**AIM OF THE TASK:** All of the data is to be set down again without alteration.

**DATA SHOWN:**
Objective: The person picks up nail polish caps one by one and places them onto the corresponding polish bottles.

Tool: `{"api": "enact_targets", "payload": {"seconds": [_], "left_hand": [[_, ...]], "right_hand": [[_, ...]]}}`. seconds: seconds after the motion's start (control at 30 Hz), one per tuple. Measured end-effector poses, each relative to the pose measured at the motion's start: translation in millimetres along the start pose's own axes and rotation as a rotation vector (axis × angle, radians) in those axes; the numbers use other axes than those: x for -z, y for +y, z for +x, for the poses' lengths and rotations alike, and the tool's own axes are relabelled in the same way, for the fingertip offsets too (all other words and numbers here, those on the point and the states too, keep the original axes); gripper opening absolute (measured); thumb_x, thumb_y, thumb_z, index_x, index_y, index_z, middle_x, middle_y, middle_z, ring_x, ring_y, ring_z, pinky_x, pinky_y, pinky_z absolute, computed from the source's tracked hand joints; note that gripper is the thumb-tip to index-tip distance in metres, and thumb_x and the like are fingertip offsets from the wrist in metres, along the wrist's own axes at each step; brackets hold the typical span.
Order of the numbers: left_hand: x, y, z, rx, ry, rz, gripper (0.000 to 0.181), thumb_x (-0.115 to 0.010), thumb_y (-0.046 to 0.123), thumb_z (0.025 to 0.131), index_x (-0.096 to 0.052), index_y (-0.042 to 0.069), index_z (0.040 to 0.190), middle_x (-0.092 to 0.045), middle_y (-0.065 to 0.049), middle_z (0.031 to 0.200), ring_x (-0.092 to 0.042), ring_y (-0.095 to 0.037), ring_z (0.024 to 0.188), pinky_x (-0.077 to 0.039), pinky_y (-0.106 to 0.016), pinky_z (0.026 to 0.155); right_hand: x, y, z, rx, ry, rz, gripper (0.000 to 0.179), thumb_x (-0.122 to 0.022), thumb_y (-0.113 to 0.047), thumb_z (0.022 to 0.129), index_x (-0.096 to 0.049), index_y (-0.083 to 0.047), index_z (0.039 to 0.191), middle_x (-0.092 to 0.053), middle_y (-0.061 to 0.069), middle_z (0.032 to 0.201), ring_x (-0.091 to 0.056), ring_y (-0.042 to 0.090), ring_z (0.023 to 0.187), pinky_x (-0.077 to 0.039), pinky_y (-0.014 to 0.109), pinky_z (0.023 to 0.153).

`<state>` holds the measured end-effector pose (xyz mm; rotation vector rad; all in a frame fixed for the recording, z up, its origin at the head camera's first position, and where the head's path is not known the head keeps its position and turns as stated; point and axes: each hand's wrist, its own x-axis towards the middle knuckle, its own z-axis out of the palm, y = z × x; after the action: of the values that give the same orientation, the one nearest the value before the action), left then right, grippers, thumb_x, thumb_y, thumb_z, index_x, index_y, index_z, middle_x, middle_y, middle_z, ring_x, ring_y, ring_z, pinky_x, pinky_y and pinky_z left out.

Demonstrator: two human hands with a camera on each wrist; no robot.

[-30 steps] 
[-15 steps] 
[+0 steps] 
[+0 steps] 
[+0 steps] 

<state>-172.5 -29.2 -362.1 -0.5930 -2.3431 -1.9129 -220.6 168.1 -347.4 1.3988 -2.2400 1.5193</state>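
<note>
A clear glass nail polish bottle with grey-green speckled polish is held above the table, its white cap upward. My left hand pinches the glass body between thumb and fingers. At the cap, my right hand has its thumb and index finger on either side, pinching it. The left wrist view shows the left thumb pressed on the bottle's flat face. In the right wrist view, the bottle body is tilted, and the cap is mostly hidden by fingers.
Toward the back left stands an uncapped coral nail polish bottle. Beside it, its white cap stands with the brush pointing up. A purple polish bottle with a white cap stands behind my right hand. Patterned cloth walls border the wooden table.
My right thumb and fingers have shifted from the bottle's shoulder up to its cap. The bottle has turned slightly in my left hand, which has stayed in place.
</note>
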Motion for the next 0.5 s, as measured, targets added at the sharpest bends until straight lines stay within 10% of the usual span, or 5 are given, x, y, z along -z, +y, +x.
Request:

**REPLY:**
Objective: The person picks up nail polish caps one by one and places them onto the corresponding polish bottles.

Tool: `{"api": "enact_targets", "payload": {"seconds": [_], "left_hand": [[_, ...]], "right_hand": [[_, ...]]}}`. seconds: seconds after the motion's start (control at 30 Hz), one per tuple. Measured end-effector poses, each relative to the pose measured at the motion's start: translation in millimetres along the start pose's own axes and rotation as a rotation vector (axis × angle, radians) in those axes; the numbers use other axes than those: x for -z, y for +y, z for +x, for the poses' lengths and rotations alike, and the tool's own axes are relabelled in the same way, for the fingertip offsets too (all other words and numbers here, those on the point and the states too, keep the original axes); gripper opening absolute (measured); thumb_x, thumb_y, thumb_z, index_x, index_y, index_z, middle_x, middle_y, middle_z, ring_x, ring_y, ring_z, pinky_x, pinky_y, pinky_z absolute, computed from the source's tracked hand joints; note that gripper is the thumb-tip to index-tip distance in metres, and thumb_x and the like are fingertip offsets from the wrist in metres, along the wrist's own axes at each step; brackets hold the typical span.
Order of the numbers: left_hand: x, y, z, rx, ry, rz, gripper (0.000 to 0.181), thumb_x (-0.115 to 0.010), thumb_y (-0.046 to 0.123), thumb_z (0.025 to 0.131), index_x (-0.096 to 0.052), index_y (-0.042 to 0.069), index_z (0.040 to 0.190), middle_x (-0.092 to 0.045), middle_y (-0.065 to 0.049), middle_z (0.031 to 0.200), ring_x (-0.092 to 0.042), ring_y (-0.095 to 0.037), ring_z (0.024 to 0.188), pinky_x (-0.077 to 0.039), pinky_y (-0.106 to 0.016), pinky_z (0.026 to 0.155); right_hand: x, y, z, rx, ry, rz, gripper (0.000 to 0.179), thumb_x (-0.122 to 0.022), thumb_y (-0.113 to 0.047), thumb_z (0.022 to 0.129), index_x (-0.096 to 0.049), index_y (-0.083 to 0.047), index_z (0.039 to 0.191), middle_x (-0.092 to 0.053), middle_y (-0.061 to 0.069), middle_z (0.032 to 0.201), ring_x (-0.091 to 0.056), ring_y (-0.042 to 0.090), ring_z (0.023 to 0.187), pinky_x (-0.077 to 0.039), pinky_y (-0.014 to 0.109), pinky_z (0.023 to 0.153).

`<state>` holds the measured end-effector pose (xyz mm; rotation vector rad; all in a frame fixed for the recording, z up, its origin at the head camera's first position, and where the head's path is not known the head keeps its position and turns as stated; point and axes: each hand's wrist, its own x-axis towards the middle knuckle, its own z-axis out of the palm, y = z × x; after the action: of the values that give the same orientation, the one nearest the value before the action), left then right, grippers, thumb_x, thumb_y, thumb_z, index_x, index_y, index_z, middle_x, middle_y, middle_z, ring_x, ring_y, ring_z, pinky_x, pinky_y and pinky_z left out.

Demonstrator: two human hands with a camera on each wrist; no robot.

[-30 steps] 
[-15 steps] 
[+0 steps] 
[+0 steps] 
[+0 steps] 

<state>-172.5 -29.2 -362.1 -0.5930 -2.3431 -1.9129 -220.6 168.1 -347.4 1.3988 -2.2400 1.5193</state>
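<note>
A clear glass nail polish bottle with grey-green speckled polish is held above the table, its white cap upward. My left hand pinches the glass body between thumb and fingers. At the cap, my right hand has its thumb and index finger on either side, pinching it. The left wrist view shows the left thumb pressed on the bottle's flat face. In the right wrist view, the bottle body is tilted, and the cap is mostly hidden by fingers.
Toward the back left stands an uncapped coral nail polish bottle. Beside it, its white cap stands with the brush pointing up. A purple polish bottle with a white cap stands behind my right hand. Patterned cloth walls border the wooden table.
My right thumb and fingers have shifted from the bottle's shoulder up to its cap. The bottle has turned slightly in my left hand, which has stayed in place.
</note>
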Motion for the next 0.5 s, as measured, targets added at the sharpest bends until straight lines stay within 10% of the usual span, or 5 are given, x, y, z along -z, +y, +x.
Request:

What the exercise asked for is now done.